Neutrophil Extracellular Traps (NETs) Measurements In a Drop of Blood
Daniel Irimia, Associate Professor/Associate Director, Massachusetts General Hospital & Harvard Medical School
The pathology of several conditions, from acute respiratory distress syndrome (ARDS) and COVID-19 complications, acute kidney injury (AKI), liver failure, and stroke, to rheumatic diseases, atherosclerosis, and cancer is mediated by the release of neutrophil extracellular traps (NETs) in the circulation.

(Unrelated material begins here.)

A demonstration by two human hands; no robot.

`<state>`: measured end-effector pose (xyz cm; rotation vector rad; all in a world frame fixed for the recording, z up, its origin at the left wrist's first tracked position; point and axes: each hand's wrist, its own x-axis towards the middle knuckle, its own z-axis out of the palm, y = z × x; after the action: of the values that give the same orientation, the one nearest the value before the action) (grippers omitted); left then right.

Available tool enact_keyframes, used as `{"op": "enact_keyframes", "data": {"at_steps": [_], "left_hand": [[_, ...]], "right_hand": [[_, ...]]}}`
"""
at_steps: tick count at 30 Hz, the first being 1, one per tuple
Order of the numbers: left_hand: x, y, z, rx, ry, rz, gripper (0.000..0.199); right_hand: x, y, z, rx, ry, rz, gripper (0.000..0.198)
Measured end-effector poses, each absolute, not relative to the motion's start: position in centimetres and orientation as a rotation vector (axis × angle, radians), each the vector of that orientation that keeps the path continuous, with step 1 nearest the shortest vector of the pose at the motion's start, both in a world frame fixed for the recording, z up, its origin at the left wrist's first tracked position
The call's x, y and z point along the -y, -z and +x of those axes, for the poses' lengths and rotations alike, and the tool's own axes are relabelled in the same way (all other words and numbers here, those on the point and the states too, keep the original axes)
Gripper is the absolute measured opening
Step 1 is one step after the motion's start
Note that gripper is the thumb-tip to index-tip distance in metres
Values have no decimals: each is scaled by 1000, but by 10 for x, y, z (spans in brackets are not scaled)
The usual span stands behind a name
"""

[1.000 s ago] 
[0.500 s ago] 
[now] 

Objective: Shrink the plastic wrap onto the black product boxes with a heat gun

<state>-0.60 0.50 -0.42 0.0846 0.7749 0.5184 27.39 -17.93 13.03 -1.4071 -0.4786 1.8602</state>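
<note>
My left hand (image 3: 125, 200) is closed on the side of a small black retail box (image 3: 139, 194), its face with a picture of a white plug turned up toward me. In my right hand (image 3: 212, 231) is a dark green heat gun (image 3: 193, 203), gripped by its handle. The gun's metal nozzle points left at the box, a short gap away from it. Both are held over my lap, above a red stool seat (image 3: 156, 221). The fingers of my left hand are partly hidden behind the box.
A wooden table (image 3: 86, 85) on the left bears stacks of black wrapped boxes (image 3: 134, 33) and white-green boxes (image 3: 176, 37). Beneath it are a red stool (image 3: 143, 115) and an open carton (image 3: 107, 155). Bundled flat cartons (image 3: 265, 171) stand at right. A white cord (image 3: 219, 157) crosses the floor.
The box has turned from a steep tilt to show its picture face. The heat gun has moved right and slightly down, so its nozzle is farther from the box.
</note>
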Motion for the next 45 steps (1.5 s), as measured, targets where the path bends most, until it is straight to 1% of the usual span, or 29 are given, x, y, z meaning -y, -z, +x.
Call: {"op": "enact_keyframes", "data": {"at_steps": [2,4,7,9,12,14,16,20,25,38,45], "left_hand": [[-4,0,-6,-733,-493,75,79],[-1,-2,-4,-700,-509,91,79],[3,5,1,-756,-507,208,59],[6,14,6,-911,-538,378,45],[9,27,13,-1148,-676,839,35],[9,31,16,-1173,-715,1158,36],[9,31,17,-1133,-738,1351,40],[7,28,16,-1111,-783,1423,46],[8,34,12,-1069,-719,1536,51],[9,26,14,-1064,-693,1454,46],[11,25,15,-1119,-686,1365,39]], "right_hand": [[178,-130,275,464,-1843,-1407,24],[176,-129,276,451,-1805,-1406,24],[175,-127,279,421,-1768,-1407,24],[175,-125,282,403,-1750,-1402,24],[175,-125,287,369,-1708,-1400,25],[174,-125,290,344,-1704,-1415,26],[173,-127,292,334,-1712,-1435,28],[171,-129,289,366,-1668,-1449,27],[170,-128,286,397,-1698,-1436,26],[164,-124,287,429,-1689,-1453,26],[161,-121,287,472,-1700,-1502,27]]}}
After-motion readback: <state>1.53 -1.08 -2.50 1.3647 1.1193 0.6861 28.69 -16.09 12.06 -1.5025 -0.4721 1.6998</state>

Monitoring the levels of NETs in the blood of patients with these conditions is important for monitoring to progression of disease and for evaluating the efficacy of treatments that block the release of NETs or accelerate NETs degradation. However, the assays available today for measuring NETs are imprecise because they lose NETs during separation from blood, cannot distinguish between intact and degraded NETs, and are laborious and difficult to integrate in clinical studies. To circumvent the shortcomings of current assays, we developed a class of microfluidic devices that capture and measure intact NETs directly from blood samples. These devices rely on the physical properties of NETs rather than their biochemistry, which is the basis of current assays. Moreover, our devices can measure NETs in samples as small as a drop (10 microliters), measure the degradation rate of NETs in plasma, and study the trapping of microbes on NETs, processes that are important in pathology and cannot be evaluated using current assays.